An Australian team has won the installation competition for the 2022 Tallinn Architecture Biennale in Estonia with a proposal that will be made of mushrooms.
Burlasite by Simulaa with Natalie Alima will use 3D printing technology to create a base frame that will over time be taken over by mycelia – the rooting system of the fungus.
With the biennale theme of “Edible; Or, The Architecture of Metabolism” the curators of the 2022 installation competition looked to the slow food movement and challenged competitors to explore how the emerging technologies of fast construction can be slowed to “nourish local craftsmanship, better utilize available materials, respond to environments over long time scales and enhance bespoke design expression.”
The competition sought “proposals that take a long, romantic and human centric view towards construction technology, demonstrating designs and processes that extend and expand learning and mastery, traditional craftsmanship and analogue fabrication, repurposing and reuse of local materials, human invention and improvisation, environmental adaptation and responsiveness, wonderment, and delight.”
The team at Simulaa and Natalie Alima responded with a design based on the archetypal hut. “This project takes the base structure of Martin Heidegger’s abandoned hut as the host form, stripped of its original cladding, leaving only its timber frame, as the armature for both a growth algorithm and a biological system to reconfigure and grow upon,” the designers said.
The installation will be made from waste material of the local timber industry. Timber off cuts and saw dust will be combined with a biodegradable polymer which will be 3D printed to form the base frame. The structure will be “inoculated” with mushroom fibres, which will eventually consume the frame and harden into its own mycelial structure.
The process is similar to how bio-scaffolds are made in medicine to encourage growth of human tissue over an artificial frame.

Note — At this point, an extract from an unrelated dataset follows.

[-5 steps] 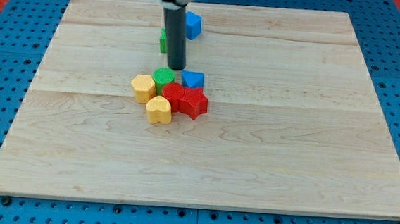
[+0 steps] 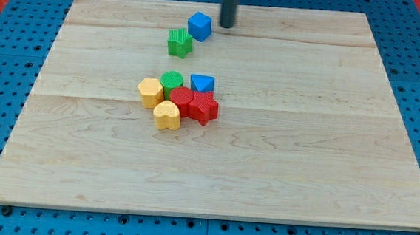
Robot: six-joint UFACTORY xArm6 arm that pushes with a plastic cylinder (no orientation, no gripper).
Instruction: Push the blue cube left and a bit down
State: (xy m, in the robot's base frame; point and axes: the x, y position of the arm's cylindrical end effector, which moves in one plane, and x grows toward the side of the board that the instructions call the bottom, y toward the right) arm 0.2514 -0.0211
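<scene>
The blue cube (image 2: 199, 26) sits near the view's top, left of centre, on the wooden board (image 2: 305, 139). A green star-shaped block (image 2: 179, 43) lies just below and left of it, close to touching. My tip (image 2: 227, 26) is at the view's top, a short gap to the right of the blue cube, not touching it.
A cluster sits mid-board: a green cylinder (image 2: 172, 81), a blue triangular block (image 2: 202, 83), a yellow hexagonal block (image 2: 150, 92), a yellow heart-shaped block (image 2: 166, 115), a red cylinder (image 2: 182, 98) and a red star-shaped block (image 2: 203, 108).
My tip has moved up and to the right, from just above the cluster to the right side of the blue cube. The green star block now shows. No block has moved.
</scene>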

“This project curates an uneasy alliance between biological transformations and the performance of a generative algorithm,” the designers said. “Through this measured process, the project seeks to heighten this state of flux, expressed in the object’s material decay that is in tension between emerging and eroding form.”
The 2022 installation competition for Tallin Architecture Biennale is curated by Gwyllim Jahn, Cameron Newnham, Soomeen Hahm Design and Igor Pantic – the winners of the 2019 competition.
The three-member jury included Australian architect Roland Snooks, founder of Kokkugia and associate professor at RMIT University.
Tallin Architecture Biennale opens on 7 September 2022 and the installation will be on display at the front of the Museum of Estonian Architecture until 2024.